**EXERCISE REQUIREMENTS**
Set the whole listing down again without deviation.

>>>>

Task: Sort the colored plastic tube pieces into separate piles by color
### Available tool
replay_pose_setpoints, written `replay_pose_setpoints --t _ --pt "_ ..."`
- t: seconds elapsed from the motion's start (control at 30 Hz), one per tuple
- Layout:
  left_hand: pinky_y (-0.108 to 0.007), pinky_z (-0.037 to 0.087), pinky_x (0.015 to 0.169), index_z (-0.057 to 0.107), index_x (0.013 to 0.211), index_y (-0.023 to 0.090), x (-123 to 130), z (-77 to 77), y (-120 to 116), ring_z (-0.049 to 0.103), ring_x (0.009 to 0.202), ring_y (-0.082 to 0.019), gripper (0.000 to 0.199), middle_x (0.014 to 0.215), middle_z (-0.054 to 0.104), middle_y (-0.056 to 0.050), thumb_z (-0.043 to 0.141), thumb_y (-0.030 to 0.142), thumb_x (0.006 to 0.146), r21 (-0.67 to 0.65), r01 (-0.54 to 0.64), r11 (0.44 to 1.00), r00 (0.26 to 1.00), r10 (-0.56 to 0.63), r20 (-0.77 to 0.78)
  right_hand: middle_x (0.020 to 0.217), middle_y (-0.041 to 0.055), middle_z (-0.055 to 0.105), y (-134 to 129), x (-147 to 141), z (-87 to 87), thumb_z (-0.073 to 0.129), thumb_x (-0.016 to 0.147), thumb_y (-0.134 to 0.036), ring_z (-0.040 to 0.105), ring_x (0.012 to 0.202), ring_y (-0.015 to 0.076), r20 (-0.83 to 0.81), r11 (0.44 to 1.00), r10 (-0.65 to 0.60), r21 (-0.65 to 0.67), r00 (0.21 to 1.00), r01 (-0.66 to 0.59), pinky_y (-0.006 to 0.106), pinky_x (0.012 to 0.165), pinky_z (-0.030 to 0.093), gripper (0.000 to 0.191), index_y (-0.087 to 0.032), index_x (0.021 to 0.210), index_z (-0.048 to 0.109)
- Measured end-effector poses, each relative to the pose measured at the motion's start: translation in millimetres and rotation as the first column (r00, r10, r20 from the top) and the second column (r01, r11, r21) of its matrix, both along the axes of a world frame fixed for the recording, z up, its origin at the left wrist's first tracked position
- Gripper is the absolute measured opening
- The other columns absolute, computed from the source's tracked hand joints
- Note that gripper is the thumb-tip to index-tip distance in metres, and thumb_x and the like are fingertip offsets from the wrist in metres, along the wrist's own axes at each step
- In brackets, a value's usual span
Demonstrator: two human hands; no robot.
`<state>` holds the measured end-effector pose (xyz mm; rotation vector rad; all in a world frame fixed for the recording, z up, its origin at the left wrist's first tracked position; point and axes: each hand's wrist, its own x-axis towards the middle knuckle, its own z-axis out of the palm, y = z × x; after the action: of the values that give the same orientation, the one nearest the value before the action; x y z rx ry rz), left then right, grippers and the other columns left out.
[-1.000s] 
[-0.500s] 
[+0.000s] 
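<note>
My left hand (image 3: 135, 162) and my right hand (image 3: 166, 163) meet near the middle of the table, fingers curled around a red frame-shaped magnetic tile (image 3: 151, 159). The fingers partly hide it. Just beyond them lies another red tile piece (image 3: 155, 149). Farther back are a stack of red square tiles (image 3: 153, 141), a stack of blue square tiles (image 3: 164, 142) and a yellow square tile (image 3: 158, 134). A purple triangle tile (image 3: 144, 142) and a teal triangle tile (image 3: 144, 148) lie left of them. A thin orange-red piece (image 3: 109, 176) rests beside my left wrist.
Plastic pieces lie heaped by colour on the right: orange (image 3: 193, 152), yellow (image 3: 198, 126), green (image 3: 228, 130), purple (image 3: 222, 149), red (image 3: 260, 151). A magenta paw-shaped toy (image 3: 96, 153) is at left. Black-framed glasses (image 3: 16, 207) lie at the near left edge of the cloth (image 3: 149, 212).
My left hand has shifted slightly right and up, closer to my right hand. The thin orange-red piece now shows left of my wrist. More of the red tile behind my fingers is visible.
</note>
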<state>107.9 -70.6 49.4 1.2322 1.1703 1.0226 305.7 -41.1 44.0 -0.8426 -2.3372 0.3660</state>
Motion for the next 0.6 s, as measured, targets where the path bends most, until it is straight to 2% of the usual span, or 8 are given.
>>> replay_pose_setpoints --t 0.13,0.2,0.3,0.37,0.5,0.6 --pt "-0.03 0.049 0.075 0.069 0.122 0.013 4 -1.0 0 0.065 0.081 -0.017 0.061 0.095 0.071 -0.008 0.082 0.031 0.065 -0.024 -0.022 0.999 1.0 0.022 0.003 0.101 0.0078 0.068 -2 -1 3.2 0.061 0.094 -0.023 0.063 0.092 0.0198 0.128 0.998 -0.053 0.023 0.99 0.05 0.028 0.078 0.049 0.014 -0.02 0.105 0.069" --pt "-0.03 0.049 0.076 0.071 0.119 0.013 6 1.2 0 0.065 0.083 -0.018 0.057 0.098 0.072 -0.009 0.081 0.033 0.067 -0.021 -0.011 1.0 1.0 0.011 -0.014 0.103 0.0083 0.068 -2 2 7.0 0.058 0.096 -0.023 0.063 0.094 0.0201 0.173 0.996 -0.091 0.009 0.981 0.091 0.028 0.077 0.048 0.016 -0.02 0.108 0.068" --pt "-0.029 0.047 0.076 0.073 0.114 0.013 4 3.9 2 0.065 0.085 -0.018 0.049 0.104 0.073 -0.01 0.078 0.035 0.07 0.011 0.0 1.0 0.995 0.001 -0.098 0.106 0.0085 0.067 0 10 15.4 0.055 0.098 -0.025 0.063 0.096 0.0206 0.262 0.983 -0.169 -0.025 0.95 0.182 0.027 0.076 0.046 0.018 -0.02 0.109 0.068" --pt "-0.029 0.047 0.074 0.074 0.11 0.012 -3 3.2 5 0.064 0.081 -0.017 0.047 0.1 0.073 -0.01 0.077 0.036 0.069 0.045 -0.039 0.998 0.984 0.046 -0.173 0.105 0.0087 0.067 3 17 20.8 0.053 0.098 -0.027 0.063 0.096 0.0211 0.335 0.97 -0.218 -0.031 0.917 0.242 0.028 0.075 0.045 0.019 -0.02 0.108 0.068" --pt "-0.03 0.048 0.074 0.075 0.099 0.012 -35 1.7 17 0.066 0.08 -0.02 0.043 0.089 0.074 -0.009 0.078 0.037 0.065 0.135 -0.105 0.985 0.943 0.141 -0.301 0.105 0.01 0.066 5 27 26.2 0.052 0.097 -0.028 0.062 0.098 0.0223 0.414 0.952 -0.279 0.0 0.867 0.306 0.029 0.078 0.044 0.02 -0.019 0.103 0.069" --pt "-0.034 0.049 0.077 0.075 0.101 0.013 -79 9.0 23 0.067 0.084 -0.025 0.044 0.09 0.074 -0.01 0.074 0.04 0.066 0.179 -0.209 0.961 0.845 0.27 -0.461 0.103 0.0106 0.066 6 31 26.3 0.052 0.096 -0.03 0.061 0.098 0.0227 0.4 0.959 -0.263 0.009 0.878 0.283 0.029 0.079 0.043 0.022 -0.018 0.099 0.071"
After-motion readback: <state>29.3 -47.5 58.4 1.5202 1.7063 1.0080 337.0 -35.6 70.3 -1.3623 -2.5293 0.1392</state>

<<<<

**EXPECTED ANSWER**
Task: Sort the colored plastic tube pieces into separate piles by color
### Available tool
replay_pose_setpoints, written `replay_pose_setpoints --t _ --pt "_ ..."`
- t: seconds elapsed from the motion's start (control at 30 Hz), one per tuple
- Layout:
  left_hand: pinky_y (-0.108 to 0.007), pinky_z (-0.037 to 0.087), pinky_x (0.015 to 0.169), index_z (-0.057 to 0.107), index_x (0.013 to 0.211), index_y (-0.023 to 0.090), x (-123 to 130), z (-77 to 77), y (-120 to 116), ring_z (-0.049 to 0.103), ring_x (0.009 to 0.202), ring_y (-0.082 to 0.019), gripper (0.000 to 0.199), middle_x (0.014 to 0.215), middle_z (-0.054 to 0.104), middle_y (-0.056 to 0.050), thumb_z (-0.043 to 0.141), thumb_y (-0.030 to 0.142), thumb_x (0.006 to 0.146), r21 (-0.67 to 0.65), r01 (-0.54 to 0.64), r11 (0.44 to 1.00), r00 (0.26 to 1.00), r10 (-0.56 to 0.63), r20 (-0.77 to 0.78)
  right_hand: middle_x (0.020 to 0.217), middle_y (-0.041 to 0.055), middle_z (-0.055 to 0.105), y (-134 to 129), x (-147 to 141), z (-87 to 87), thumb_z (-0.073 to 0.129), thumb_x (-0.016 to 0.147), thumb_y (-0.134 to 0.036), ring_z (-0.040 to 0.105), ring_x (0.012 to 0.202), ring_y (-0.015 to 0.076), r20 (-0.83 to 0.81), r11 (0.44 to 1.00), r10 (-0.65 to 0.60), r21 (-0.65 to 0.67), r00 (0.21 to 1.00), r01 (-0.66 to 0.59), pinky_y (-0.006 to 0.106), pinky_x (0.012 to 0.165), pinky_z (-0.030 to 0.093), gripper (0.000 to 0.191), index_y (-0.087 to 0.032), index_x (0.021 to 0.210), index_z (-0.048 to 0.109)
- Measured end-effector poses, each relative to the pose measured at the motion's start: translation in millimetres and rotation as the first column (r00, r10, r20 from the top) and the second column (r01, r11, r21) of its matrix, both along the axes of a world frame fixed for the recording, z up, its origin at the left wrist's first tracked position
- Gripper is the absolute measured opening
- The other columns absolute, computed from the source's tracked hand joints
- Note that gripper is the thumb-tip to index-tip distance in metres, and thumb_x and the like are fingertip offsets from the wrist in metres, along the wrist's own axes at each step
- In brackets, a value's usual span
Demonstrator: two human hands; no robot.
`<state>` holds the measured end-effector pose (xyz mm; rotation vector rad; all in a world frame fixed for the recording, z up, its origin at the left wrist's first tracked position; point and axes: each hand's wrist, its own x-axis towards the middle knuckle, its own z-axis out of the palm, y = z × x; after the action: of the values that give the same orientation, the one nearest the value before the action; x y z rx ry rz), left then right, grippers and the other columns left out.
[-1.000s] 
[-0.500s] 
[+0.000s] 
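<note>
My left hand (image 3: 135, 162) and my right hand (image 3: 166, 163) meet near the middle of the table, fingers curled around a red frame-shaped magnetic tile (image 3: 151, 159). The fingers partly hide it. Just beyond them lies another red tile piece (image 3: 155, 149). Farther back are a stack of red square tiles (image 3: 153, 141), a stack of blue square tiles (image 3: 164, 142) and a yellow square tile (image 3: 158, 134). A purple triangle tile (image 3: 144, 142) and a teal triangle tile (image 3: 144, 148) lie left of them. A thin orange-red piece (image 3: 109, 176) rests beside my left wrist.
Plastic pieces lie heaped by colour on the right: orange (image 3: 193, 152), yellow (image 3: 198, 126), green (image 3: 228, 130), purple (image 3: 222, 149), red (image 3: 260, 151). A magenta paw-shaped toy (image 3: 96, 153) is at left. Black-framed glasses (image 3: 16, 207) lie at the near left edge of the cloth (image 3: 149, 212).
My left hand has shifted slightly right and up, closer to my right hand. The thin orange-red piece now shows left of my wrist. More of the red tile behind my fingers is visible.
</note>
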<state>107.9 -70.6 49.4 1.2322 1.1703 1.0226 305.7 -41.1 44.0 -0.8426 -2.3372 0.3660</state>
Motion for the next 0.6 s, as measured, targets where the path bends most, until it is straight to 2% of the usual span, or 8 are given.
>>> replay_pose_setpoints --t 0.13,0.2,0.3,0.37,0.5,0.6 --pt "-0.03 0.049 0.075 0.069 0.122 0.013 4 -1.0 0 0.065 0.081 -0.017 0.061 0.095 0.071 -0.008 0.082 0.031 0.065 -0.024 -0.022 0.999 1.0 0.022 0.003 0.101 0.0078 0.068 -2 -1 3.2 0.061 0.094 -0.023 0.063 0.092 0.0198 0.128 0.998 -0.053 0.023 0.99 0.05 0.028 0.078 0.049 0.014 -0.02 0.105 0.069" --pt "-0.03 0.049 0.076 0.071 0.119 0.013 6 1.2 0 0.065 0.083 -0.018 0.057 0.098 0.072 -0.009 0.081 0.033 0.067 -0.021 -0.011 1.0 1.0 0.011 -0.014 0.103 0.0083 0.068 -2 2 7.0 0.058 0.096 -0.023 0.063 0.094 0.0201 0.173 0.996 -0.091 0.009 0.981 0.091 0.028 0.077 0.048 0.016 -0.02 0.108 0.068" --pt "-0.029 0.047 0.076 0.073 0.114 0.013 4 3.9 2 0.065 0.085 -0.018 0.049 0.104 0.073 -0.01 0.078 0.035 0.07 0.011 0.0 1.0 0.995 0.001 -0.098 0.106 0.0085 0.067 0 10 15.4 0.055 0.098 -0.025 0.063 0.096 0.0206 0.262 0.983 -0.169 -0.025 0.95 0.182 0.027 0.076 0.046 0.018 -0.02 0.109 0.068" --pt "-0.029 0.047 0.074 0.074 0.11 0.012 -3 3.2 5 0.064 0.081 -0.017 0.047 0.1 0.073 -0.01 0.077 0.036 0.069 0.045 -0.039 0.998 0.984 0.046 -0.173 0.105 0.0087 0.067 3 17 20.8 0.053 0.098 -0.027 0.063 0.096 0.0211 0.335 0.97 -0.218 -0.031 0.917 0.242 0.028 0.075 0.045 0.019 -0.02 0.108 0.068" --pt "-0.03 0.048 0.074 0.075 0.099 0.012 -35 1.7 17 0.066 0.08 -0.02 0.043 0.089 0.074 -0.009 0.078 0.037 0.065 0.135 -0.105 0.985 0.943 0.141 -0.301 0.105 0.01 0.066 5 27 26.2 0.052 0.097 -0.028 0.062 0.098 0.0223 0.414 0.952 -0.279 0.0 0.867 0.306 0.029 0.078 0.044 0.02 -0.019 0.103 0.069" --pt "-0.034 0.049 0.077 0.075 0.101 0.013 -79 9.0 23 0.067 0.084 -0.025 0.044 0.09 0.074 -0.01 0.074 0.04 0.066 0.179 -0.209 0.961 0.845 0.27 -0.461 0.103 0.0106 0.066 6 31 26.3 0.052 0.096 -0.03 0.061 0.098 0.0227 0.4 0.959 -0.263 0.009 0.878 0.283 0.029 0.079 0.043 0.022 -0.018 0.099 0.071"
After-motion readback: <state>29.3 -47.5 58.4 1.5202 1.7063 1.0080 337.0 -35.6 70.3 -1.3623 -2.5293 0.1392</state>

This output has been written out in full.